* [Dataset items]:
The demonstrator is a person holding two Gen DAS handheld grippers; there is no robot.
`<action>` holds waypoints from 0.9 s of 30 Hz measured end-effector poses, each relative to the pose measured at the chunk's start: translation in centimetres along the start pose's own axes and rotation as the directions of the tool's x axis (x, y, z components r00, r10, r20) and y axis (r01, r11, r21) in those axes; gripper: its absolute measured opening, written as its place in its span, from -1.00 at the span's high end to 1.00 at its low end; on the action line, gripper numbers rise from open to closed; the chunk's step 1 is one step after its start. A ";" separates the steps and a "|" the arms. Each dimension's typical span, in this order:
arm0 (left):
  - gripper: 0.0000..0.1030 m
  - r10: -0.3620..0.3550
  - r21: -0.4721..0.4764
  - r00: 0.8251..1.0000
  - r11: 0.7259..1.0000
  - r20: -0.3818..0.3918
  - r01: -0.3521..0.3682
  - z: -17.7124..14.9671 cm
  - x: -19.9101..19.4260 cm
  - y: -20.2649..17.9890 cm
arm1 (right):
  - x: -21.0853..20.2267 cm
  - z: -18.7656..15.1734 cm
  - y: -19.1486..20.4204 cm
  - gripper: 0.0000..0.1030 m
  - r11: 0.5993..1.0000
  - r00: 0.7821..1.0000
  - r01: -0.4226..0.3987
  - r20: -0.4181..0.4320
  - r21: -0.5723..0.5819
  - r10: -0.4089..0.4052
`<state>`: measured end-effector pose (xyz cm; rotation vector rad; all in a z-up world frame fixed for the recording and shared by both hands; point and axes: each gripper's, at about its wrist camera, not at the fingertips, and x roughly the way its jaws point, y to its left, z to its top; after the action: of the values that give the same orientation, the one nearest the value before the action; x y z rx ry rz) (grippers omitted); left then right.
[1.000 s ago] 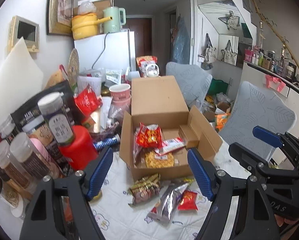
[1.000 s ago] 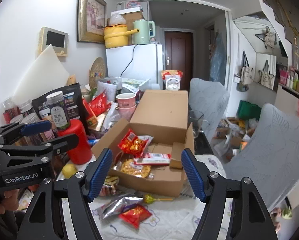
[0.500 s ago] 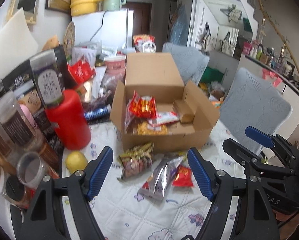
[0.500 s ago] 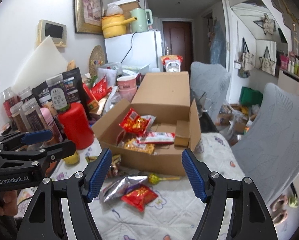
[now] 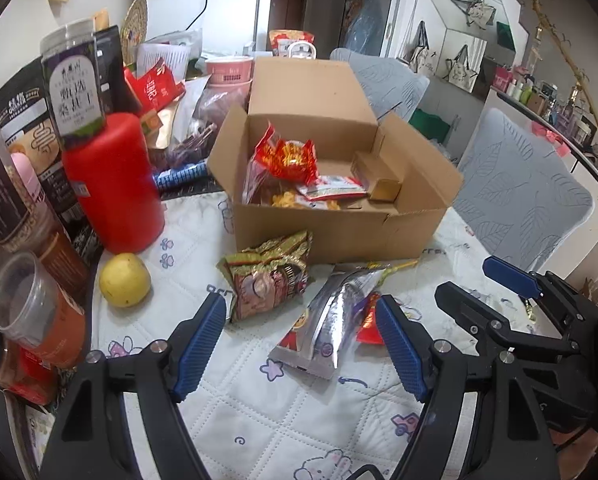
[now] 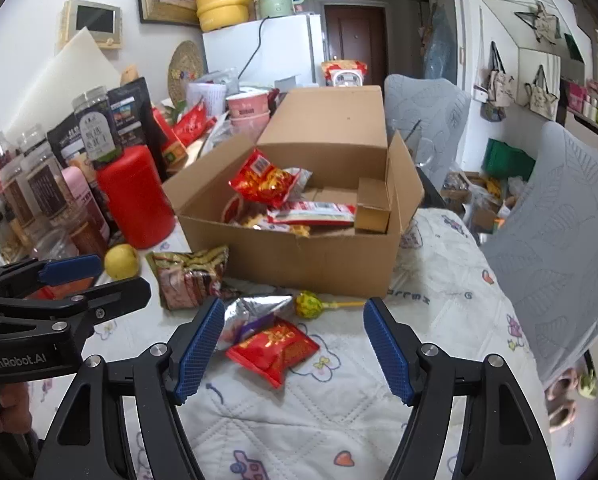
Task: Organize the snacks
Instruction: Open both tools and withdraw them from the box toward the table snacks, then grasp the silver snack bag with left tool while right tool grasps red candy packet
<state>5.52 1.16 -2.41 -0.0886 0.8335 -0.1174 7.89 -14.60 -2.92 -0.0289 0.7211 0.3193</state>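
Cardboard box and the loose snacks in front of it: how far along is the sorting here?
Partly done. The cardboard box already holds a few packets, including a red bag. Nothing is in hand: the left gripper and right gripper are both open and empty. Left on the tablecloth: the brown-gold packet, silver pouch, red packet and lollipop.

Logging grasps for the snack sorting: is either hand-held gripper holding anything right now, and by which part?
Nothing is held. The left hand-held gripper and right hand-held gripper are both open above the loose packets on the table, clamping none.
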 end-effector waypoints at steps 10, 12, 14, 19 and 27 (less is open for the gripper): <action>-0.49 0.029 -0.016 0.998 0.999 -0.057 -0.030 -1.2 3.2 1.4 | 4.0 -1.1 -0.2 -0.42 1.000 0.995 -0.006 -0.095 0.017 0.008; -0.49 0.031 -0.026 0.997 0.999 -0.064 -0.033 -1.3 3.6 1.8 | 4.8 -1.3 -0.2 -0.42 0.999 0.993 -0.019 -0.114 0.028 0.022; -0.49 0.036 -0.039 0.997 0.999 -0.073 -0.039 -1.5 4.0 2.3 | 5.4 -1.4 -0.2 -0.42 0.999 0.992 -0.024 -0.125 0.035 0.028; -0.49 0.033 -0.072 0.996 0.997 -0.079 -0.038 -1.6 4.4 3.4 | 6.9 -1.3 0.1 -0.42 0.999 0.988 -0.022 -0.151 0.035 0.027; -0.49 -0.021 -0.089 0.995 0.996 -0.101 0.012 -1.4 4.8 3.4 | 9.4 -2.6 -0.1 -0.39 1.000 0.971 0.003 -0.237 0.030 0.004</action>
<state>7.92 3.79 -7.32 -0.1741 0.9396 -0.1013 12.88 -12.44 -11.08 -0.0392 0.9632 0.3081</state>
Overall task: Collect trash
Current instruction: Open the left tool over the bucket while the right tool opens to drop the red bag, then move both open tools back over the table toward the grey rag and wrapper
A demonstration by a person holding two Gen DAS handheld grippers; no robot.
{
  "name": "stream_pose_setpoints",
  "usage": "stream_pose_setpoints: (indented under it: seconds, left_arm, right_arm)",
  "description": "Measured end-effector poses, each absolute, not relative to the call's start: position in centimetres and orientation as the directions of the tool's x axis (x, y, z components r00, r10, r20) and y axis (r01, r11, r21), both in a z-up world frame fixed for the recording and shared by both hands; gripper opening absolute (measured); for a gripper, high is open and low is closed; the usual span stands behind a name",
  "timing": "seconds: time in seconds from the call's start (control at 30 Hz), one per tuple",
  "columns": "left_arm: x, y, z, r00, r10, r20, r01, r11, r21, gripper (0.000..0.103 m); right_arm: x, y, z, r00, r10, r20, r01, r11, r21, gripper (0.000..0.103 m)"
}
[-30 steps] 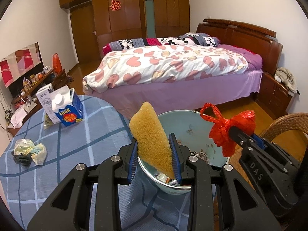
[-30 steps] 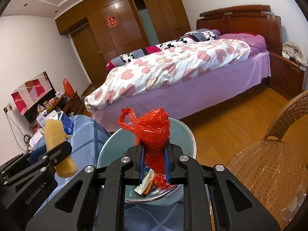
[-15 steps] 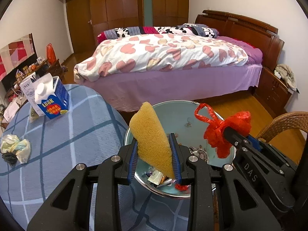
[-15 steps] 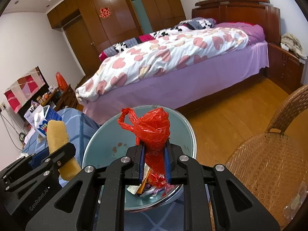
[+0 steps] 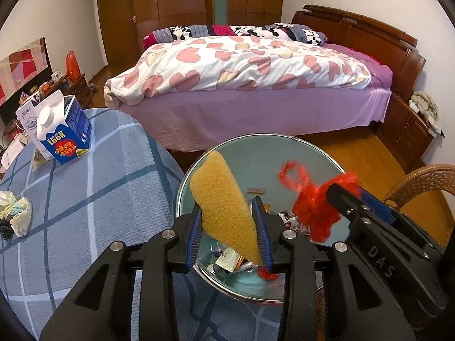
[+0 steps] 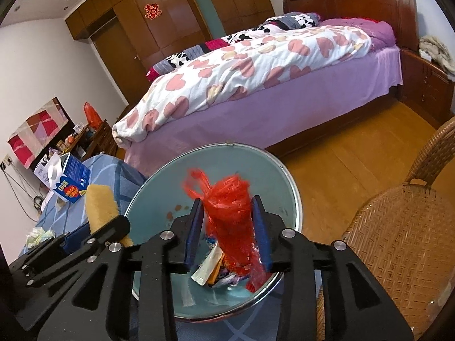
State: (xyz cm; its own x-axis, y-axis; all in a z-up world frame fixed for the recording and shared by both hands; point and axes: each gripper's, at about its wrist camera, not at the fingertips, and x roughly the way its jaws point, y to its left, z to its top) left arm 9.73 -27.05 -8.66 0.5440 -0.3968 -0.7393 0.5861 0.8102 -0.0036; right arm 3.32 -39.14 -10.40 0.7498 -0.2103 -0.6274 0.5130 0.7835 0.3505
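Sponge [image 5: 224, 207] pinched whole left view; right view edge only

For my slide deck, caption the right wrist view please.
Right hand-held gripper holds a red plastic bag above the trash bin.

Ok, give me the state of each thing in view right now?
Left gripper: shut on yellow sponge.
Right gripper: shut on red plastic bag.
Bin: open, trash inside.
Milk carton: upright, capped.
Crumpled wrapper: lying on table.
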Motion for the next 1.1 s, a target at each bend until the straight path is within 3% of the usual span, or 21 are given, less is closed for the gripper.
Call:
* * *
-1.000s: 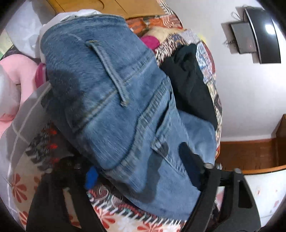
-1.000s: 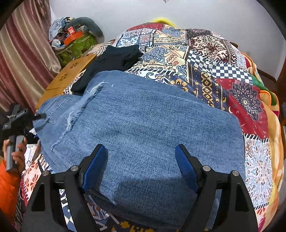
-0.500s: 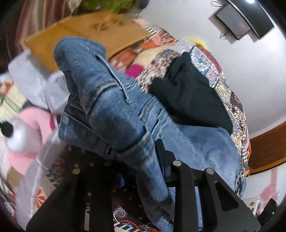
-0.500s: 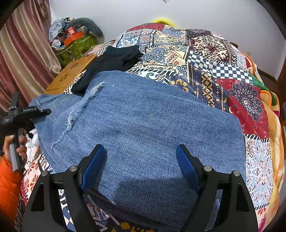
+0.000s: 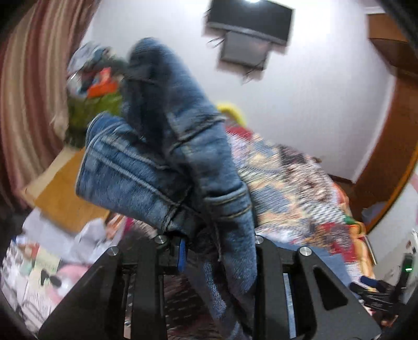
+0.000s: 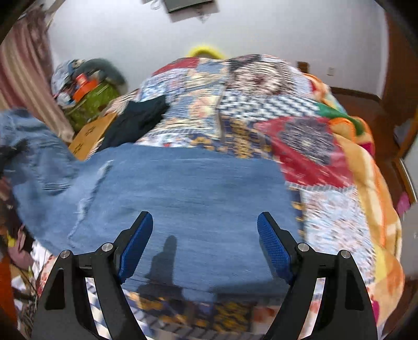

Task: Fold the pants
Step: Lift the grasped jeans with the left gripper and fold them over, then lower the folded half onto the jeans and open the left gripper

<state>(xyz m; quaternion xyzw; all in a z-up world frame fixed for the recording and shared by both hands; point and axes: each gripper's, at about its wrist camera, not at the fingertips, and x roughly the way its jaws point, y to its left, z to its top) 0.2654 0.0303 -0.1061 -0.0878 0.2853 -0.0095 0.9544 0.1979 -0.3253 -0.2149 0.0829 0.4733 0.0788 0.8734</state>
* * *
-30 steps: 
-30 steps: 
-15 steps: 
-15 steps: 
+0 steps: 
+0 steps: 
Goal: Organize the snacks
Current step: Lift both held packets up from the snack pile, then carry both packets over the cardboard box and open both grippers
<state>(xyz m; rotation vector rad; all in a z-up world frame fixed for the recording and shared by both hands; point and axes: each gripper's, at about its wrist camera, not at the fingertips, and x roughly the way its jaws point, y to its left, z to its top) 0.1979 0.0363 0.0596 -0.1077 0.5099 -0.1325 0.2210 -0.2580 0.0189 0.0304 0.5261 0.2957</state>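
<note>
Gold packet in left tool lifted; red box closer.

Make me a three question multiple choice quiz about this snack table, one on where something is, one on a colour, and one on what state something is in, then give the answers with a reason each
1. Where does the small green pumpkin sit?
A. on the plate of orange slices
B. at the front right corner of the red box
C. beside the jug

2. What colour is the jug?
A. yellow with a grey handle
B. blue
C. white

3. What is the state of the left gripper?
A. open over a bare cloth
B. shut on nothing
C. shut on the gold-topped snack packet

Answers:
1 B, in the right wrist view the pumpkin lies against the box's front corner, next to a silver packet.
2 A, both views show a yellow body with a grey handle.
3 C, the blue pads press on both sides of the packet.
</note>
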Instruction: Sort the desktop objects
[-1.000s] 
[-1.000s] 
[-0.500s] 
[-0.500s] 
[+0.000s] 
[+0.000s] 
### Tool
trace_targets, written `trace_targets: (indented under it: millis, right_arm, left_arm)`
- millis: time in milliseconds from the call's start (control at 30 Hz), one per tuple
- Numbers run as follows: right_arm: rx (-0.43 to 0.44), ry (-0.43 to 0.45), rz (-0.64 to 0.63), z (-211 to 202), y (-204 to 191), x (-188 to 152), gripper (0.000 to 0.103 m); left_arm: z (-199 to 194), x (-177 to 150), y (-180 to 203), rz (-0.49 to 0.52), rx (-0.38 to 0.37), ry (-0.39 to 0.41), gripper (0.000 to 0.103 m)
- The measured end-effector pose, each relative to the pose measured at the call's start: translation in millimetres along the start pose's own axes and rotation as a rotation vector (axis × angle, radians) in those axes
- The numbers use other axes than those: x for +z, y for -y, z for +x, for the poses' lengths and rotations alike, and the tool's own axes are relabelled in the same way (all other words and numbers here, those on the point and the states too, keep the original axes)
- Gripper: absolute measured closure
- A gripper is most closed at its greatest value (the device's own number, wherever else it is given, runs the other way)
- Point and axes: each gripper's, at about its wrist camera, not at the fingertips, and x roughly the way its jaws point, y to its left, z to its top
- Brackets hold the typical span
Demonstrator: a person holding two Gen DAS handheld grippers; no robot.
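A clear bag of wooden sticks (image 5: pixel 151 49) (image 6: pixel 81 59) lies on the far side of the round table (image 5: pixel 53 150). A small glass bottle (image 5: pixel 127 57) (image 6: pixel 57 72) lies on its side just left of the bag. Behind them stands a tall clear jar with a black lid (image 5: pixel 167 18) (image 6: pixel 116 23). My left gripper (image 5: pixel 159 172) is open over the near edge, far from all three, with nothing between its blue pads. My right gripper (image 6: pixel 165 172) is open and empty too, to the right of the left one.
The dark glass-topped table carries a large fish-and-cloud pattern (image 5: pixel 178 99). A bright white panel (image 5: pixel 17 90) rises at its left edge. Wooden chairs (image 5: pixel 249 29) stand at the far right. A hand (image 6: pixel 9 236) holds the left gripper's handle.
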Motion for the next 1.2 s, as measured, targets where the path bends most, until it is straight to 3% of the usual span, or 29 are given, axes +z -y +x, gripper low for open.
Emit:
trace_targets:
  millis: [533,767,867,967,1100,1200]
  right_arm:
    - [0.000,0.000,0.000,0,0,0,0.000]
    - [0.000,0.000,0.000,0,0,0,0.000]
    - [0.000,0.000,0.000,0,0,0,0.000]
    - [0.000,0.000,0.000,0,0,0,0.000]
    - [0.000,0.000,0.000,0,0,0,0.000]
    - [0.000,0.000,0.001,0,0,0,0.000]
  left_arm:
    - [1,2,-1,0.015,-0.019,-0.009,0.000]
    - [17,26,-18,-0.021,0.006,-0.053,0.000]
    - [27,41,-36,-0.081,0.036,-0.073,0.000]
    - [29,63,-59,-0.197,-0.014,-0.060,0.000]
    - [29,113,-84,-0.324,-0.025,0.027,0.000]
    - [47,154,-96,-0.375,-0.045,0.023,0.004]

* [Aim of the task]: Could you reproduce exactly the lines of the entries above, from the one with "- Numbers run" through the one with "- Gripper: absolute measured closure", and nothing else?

* [Solution for this problem]:
- Numbers run as follows: right_arm: rx (-0.43 to 0.44), ry (-0.43 to 0.45), rz (-0.64 to 0.63), z (-211 to 202), y (-204 to 191), x (-188 to 152), gripper (0.000 to 0.103 m); left_arm: z (-199 to 194), x (-177 to 150), y (-180 to 203), rz (-0.49 to 0.52), rx (-0.38 to 0.37), ry (-0.39 to 0.41), gripper (0.000 to 0.103 m)
- The measured end-effector pose, each relative to the pose measured at the call's start: translation in millimetres along the start pose's own axes and rotation as a rotation vector (axis × angle, radians) in those axes
- The numbers use other axes than those: x for +z, y for -y, z for +x, for the poses' lengths and rotations alike, and the tool's own axes are relabelled in the same way (all other words and numbers here, those on the point and the states too, keep the original axes)
- Gripper: absolute measured closure

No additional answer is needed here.